### [To do]
Give a count of the lines below that have the string "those" in them, with no other words.

### [Given data]
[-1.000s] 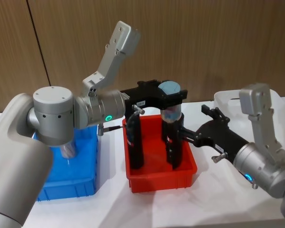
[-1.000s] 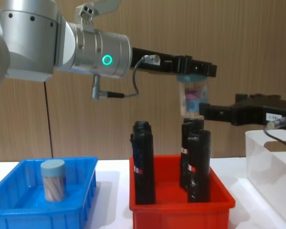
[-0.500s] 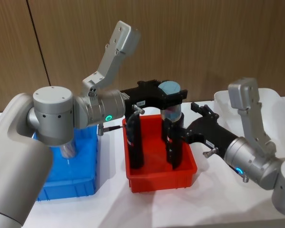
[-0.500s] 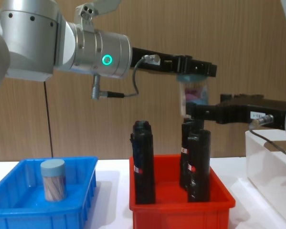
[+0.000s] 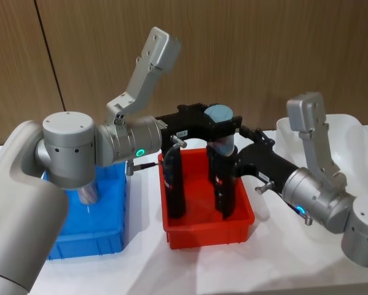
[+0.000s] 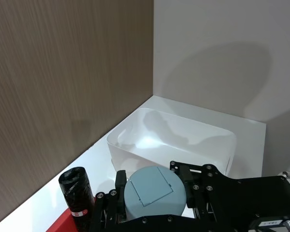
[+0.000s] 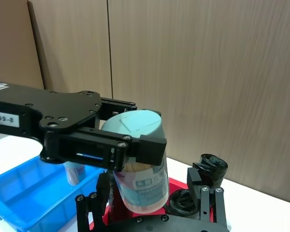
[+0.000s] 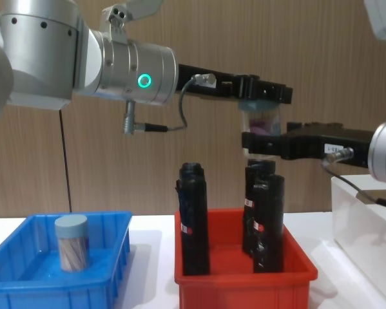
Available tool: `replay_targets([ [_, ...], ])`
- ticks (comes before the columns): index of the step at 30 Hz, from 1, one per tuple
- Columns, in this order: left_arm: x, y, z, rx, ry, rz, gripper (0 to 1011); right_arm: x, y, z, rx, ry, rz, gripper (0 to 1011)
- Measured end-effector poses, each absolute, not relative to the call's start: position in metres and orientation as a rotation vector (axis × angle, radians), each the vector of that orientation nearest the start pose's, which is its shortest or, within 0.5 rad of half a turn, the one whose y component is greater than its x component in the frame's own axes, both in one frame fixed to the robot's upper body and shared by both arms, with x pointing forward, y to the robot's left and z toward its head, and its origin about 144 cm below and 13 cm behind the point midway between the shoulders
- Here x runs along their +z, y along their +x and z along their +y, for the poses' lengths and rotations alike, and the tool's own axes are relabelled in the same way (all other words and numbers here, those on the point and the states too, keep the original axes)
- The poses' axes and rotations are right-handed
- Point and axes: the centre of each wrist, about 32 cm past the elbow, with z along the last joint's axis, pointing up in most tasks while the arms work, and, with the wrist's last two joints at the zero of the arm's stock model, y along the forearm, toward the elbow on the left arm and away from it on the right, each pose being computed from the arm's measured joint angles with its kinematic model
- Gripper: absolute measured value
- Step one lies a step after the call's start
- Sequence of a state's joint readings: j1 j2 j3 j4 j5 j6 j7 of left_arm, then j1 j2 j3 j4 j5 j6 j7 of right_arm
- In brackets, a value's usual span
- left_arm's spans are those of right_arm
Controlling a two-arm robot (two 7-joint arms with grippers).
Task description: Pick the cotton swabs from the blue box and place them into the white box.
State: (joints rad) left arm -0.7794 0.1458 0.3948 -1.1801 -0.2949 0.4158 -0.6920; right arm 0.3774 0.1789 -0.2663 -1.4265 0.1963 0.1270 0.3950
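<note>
My left gripper [image 5: 219,127] is shut on the pale blue lid of a cotton swabs jar [image 5: 223,146], holding it in the air above the red bin. My right gripper [image 8: 262,143] has come in from the right at the height of the jar's [image 8: 260,123] lower body. It is open, with a finger on either side of the jar [image 7: 140,166]. A second cotton swabs jar [image 8: 71,243] stands upright in the blue box [image 8: 112,283] at the left. The white box [image 5: 349,126] sits at the far right, behind my right arm.
A red bin [image 8: 244,286] in the middle holds three tall black cylinders [image 8: 194,219], right under the held jar. A wooden wall closes off the back. Bare white tabletop lies in front of the bins.
My right gripper has moved left from beside the white box until its fingers flank the held jar. The left arm and the jar have stayed where they were.
</note>
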Motion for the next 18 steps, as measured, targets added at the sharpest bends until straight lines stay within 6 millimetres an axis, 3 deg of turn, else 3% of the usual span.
replay_targets([
  [7,1.325,0.633,0.174,0.596,0.143,0.045,673,1.226,0.561,-0.203,-0.94,-0.014,-0.086,1000],
  [18,1.325,0.633,0.174,0.597,0.143,0.045,673,1.226,0.572,-0.201,-0.901,0.001,-0.065,709],
])
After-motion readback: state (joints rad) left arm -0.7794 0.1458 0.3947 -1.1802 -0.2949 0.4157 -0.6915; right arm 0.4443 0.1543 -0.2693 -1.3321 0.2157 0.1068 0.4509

### [Task answer]
2